→ **WORK TO COMPLETE**:
With pictures omitted, copy exactly every line from the one that contains "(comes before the" to the end of the listing below.
□ □ □ □ □ □ □
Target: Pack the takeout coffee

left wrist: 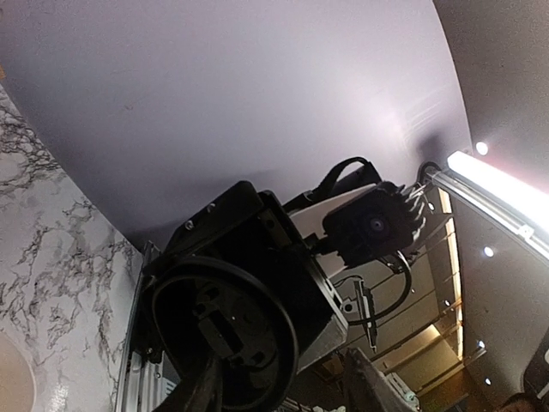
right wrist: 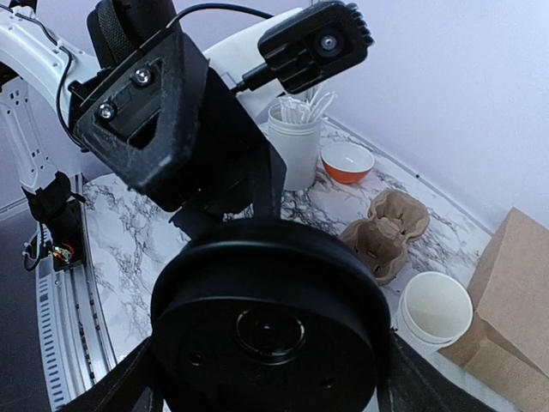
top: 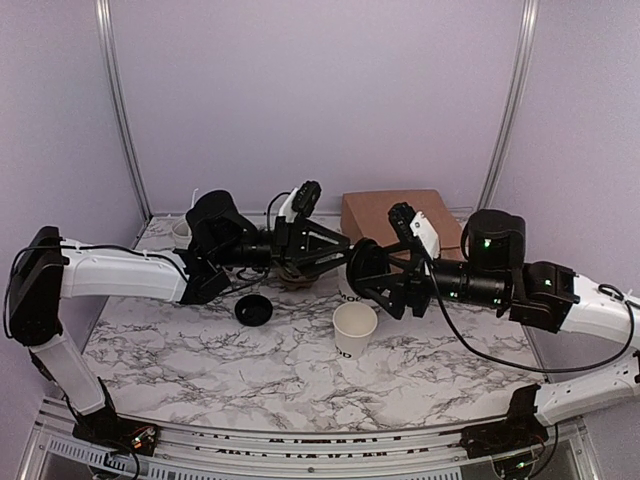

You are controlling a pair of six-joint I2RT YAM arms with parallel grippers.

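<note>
The takeout coffee is out of view. Above the middle of the table my right gripper is shut on a black plastic lid, one finger on each side of its rim. My left gripper faces it tip to tip. Its fingers stand apart, and the lid's hollow underside sits just beyond them. A lidless white paper cup stands on the marble below the two grippers.
A second black lid lies loose on the marble, left of the cup. At the back stand a brown paper bag, a pulp cup carrier, stacked white cups, an orange bowl and a stirrer holder.
</note>
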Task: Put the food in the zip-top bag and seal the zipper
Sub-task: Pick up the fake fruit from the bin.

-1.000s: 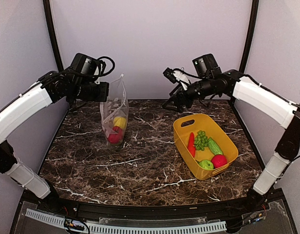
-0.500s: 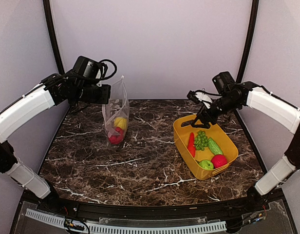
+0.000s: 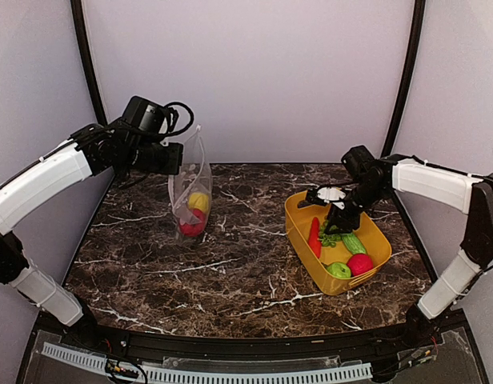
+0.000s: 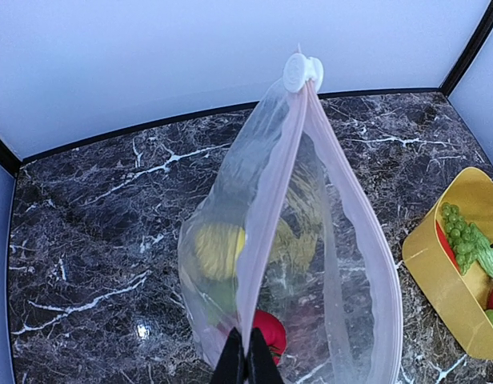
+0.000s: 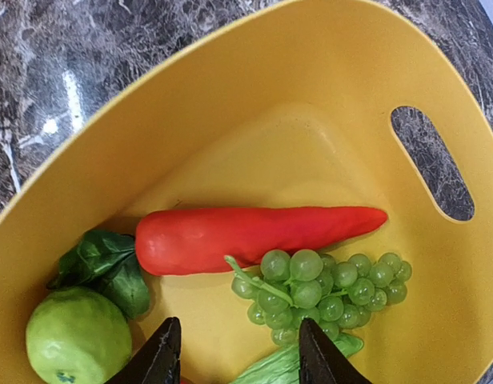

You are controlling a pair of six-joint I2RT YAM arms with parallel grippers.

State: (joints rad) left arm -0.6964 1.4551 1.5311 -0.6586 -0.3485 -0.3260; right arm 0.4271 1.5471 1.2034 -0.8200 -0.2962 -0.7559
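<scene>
The clear zip-top bag [image 3: 190, 188] hangs upright over the left of the table, its mouth agape. My left gripper [image 3: 174, 158] is shut on its pinkish zipper [image 4: 266, 208] edge, and the white slider [image 4: 301, 70] sits at the far end. Inside the bag lie a yellow piece [image 4: 218, 250] and a red piece [image 4: 272, 332]. My right gripper [image 5: 240, 354] is open, low inside the yellow tub [image 3: 299, 218]. Just beyond its fingertips is the green grape bunch [image 5: 330, 290]. A long red vegetable [image 5: 254, 236] lies beyond the grapes.
The tub also holds a green round fruit [image 5: 73, 336] with dark leaves [image 5: 110, 268], a pale green vegetable [image 3: 353, 242] and a red round fruit [image 3: 359, 263]. Its handle slot [image 5: 432, 162] is at the far end. Dark marble table [image 3: 246, 272] lies between bag and tub.
My right arm swung from the back middle to the right and dropped into the tub, with its jaws narrowing. The left gripper drifted slightly right with the bag.
</scene>
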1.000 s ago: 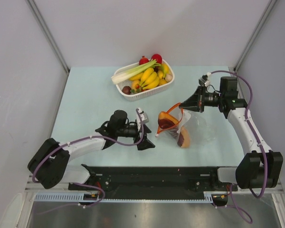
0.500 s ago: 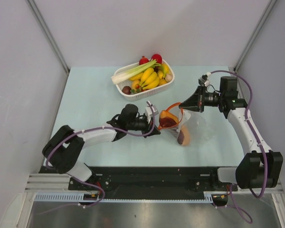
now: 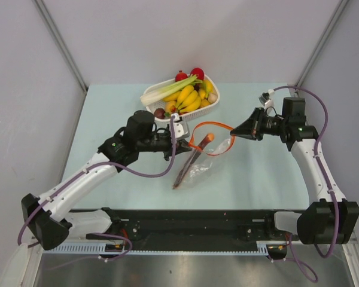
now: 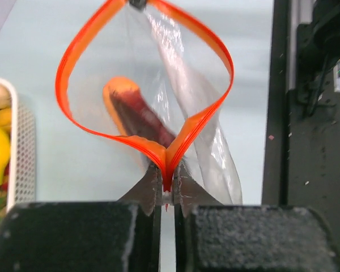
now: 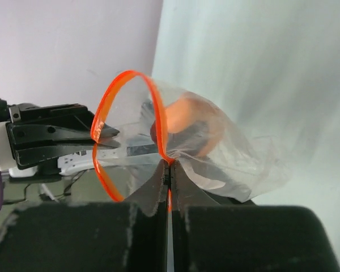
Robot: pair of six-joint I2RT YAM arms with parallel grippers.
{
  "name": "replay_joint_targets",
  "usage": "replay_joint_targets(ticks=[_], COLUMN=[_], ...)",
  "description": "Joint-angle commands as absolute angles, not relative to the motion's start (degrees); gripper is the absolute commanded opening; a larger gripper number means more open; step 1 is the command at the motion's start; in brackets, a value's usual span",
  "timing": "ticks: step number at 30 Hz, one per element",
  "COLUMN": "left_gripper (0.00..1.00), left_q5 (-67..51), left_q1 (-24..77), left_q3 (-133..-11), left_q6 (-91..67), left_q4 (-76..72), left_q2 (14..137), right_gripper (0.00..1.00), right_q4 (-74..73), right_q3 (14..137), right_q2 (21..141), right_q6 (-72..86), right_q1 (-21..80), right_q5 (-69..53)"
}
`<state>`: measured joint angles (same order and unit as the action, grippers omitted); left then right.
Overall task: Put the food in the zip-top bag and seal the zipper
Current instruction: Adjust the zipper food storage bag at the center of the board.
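The clear zip-top bag hangs stretched between both grippers, its body trailing down to the table. Its orange-red zipper gapes in an open loop. My left gripper is shut on the zipper's left end. At the opposite end, my right gripper is shut on it too. Inside the bag lies food, a long dark purple-brown vegetable with an orange tip. A yellow banana bunch and small red pieces lie in the basket.
A white slatted basket stands at the back of the table just behind the left gripper, holding a green-white leek with the produce. Its wall shows at the left wrist view's left edge. Grey walls enclose the table.
My left arm swung from the front of the table up to the bag's mouth and shut on the zipper's left end. The bag was pulled out longer, and the right gripper shifted slightly right.
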<state>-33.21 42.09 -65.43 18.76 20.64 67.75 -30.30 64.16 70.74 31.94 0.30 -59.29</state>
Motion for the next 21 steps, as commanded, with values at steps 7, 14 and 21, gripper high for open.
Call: replay_joint_targets(ticks=[7,14,21], left_gripper=[0.00,0.00,0.19], left_q5=[-16.2,-14.1,-16.6], left_q1=[38.1,41.3,37.4], left_q3=[-58.1,-54.2,-59.2], left_q6=[23.3,18.1,15.2], left_q4=[21.3,20.2,23.2], left_q2=[59.1,57.9,64.1], right_gripper=[0.00,0.00,0.00], right_q4=[-44.7,-48.5,-52.4], right_q3=[71.2,72.6,72.3], right_q2=[64.2,61.4,61.7], right_q6=[9.6,0.2,-2.0], right_q1=[-2.6,9.9,9.2], right_q5=[-48.8,-43.7,-42.5])
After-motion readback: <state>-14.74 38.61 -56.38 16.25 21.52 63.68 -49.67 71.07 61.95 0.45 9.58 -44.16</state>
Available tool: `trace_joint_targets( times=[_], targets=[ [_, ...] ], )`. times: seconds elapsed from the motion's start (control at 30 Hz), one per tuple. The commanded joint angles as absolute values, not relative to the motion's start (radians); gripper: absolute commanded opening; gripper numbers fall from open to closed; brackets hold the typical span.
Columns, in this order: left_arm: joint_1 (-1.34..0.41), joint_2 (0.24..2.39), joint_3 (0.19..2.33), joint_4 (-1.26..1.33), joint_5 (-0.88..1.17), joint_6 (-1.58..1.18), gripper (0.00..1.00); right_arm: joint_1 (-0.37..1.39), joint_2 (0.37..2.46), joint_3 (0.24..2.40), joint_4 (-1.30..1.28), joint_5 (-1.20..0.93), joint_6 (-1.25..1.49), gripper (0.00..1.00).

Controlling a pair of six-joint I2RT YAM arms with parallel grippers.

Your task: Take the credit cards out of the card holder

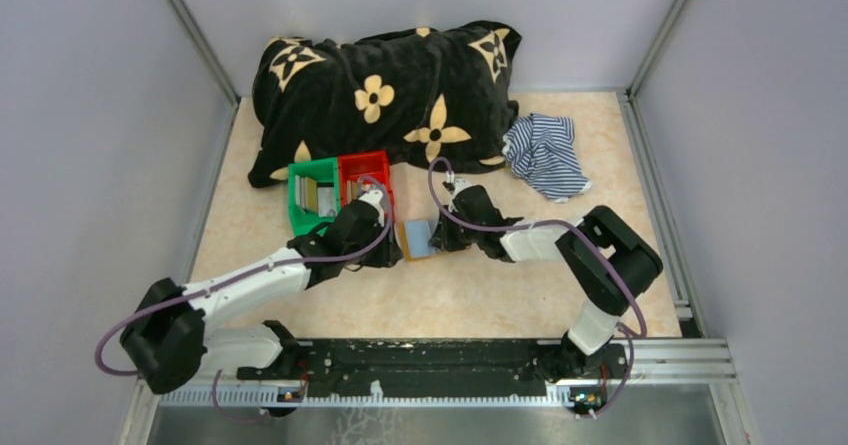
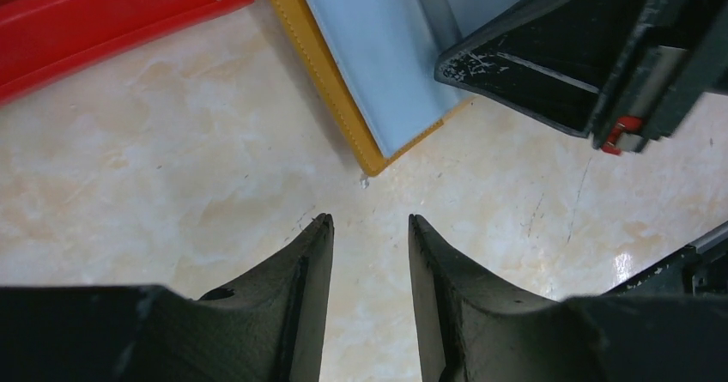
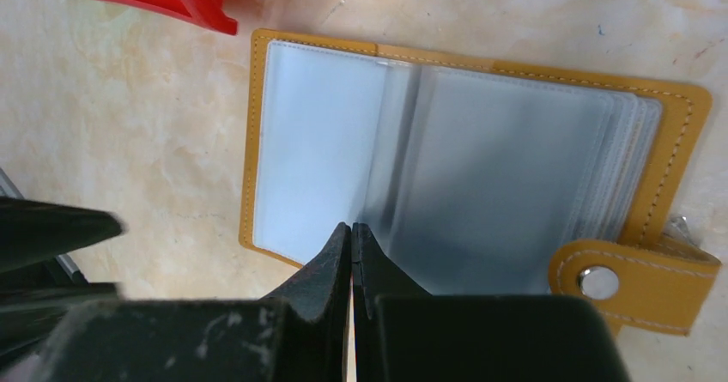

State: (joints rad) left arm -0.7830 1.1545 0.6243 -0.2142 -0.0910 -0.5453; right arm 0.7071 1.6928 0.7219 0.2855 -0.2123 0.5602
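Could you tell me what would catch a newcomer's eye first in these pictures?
A big black blanket with cream flowers fills the far end of the table. At mid-table the tan card holder lies open, with the shut right hand at its edge and the open, empty left hand just short of it.

The card holder (image 1: pixel 415 238) is lying open on the worktop (image 1: pixel 480 295) mid-frame, bins (image 1: pixel 362 157) sitting just upper left of it, cloth (image 1: pixel 545 153) lying farther upper right.

Bright even light, soft shadows, sharp
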Motion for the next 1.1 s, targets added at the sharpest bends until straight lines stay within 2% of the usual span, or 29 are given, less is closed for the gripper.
trace_joint_targets(
  times=[0.0, 0.27, 0.67, 1.07],
  targets=[
    [-0.784, 1.29, 0.69, -0.079, -0.011, -0.536, 0.44, 0.719, 1.569, 0.762, 0.259, -0.185, 0.537, 0.0],
    [-0.782, 1.463, 0.701, 0.002, 0.001, -0.528, 0.43, 0.663, 1.479, 0.711, 0.206, -0.139, 0.533, 0.0],
    [-0.782, 1.555, 0.658, 0.028, -0.01, -0.534, 0.42, 0.578, 1.425, 0.649, 0.145, -0.111, 0.481, 0.0],
    [-0.781, 1.559, 0.66, 0.017, -0.018, -0.534, 0.42, 0.51, 1.415, 0.582, 0.15, -0.123, 0.468, 0.0]
  ],
)
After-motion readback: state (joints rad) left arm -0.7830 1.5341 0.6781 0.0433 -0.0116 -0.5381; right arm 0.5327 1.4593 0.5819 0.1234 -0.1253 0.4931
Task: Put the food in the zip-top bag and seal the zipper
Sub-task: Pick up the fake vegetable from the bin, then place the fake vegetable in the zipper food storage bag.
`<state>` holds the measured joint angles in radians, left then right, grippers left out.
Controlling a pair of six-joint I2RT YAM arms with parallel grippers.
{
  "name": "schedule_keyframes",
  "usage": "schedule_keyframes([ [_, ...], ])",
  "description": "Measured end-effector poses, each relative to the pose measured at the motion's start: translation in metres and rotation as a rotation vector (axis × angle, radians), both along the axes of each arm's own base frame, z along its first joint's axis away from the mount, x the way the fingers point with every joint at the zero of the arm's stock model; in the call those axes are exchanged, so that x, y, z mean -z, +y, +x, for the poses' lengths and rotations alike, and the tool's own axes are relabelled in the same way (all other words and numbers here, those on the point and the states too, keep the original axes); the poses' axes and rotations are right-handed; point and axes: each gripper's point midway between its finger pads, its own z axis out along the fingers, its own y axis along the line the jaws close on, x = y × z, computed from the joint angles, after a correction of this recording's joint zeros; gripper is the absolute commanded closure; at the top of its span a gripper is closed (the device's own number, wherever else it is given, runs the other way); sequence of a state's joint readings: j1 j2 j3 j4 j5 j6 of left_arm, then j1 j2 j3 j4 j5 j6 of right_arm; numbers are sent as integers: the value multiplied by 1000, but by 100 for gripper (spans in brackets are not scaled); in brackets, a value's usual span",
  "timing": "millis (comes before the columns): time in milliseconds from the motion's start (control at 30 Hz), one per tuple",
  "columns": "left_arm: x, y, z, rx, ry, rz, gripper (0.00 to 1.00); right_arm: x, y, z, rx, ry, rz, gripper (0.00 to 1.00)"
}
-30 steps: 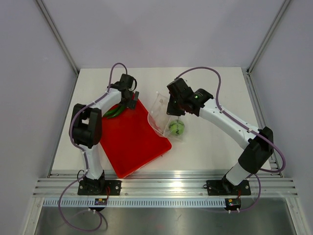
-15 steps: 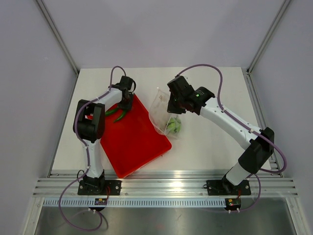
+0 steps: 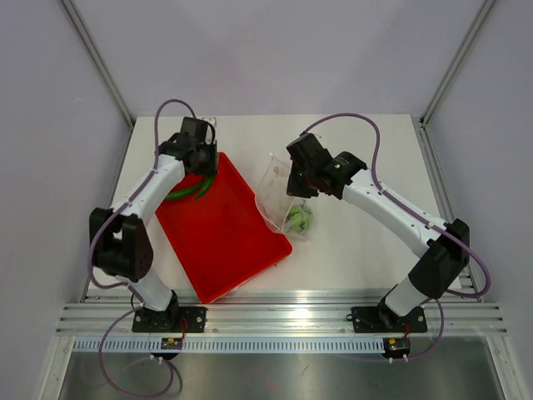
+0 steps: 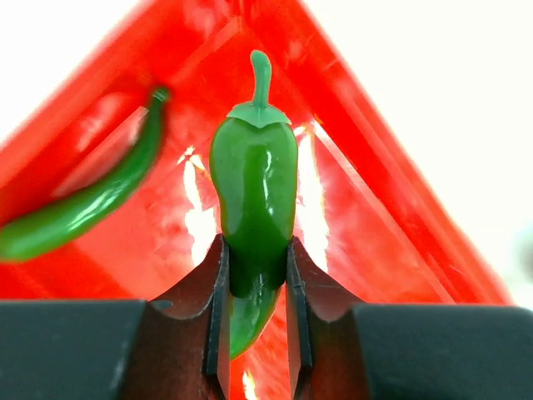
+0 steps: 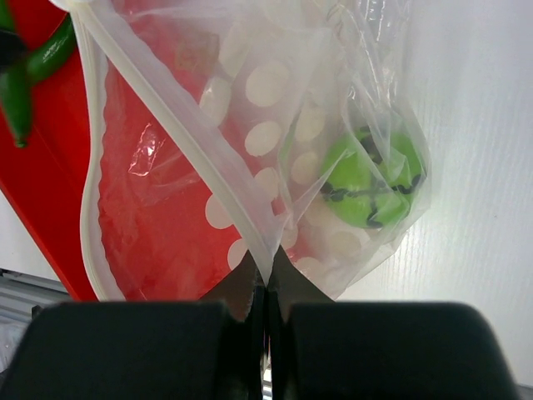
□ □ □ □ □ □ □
→ **SOLUTION BELOW**:
  "timing": "millis (comes before the columns): time in milliseconds from the motion's start (control at 30 Hz), one per tuple",
  "columns": "left_arm: x, y, z, rx, ry, rz, gripper (0.00 to 1.00); right_arm: x, y, z, rx, ry, rz, gripper (0.00 to 1.00)"
}
-30 steps: 
-15 steps: 
+0 steps: 
+0 steps: 
+0 steps: 

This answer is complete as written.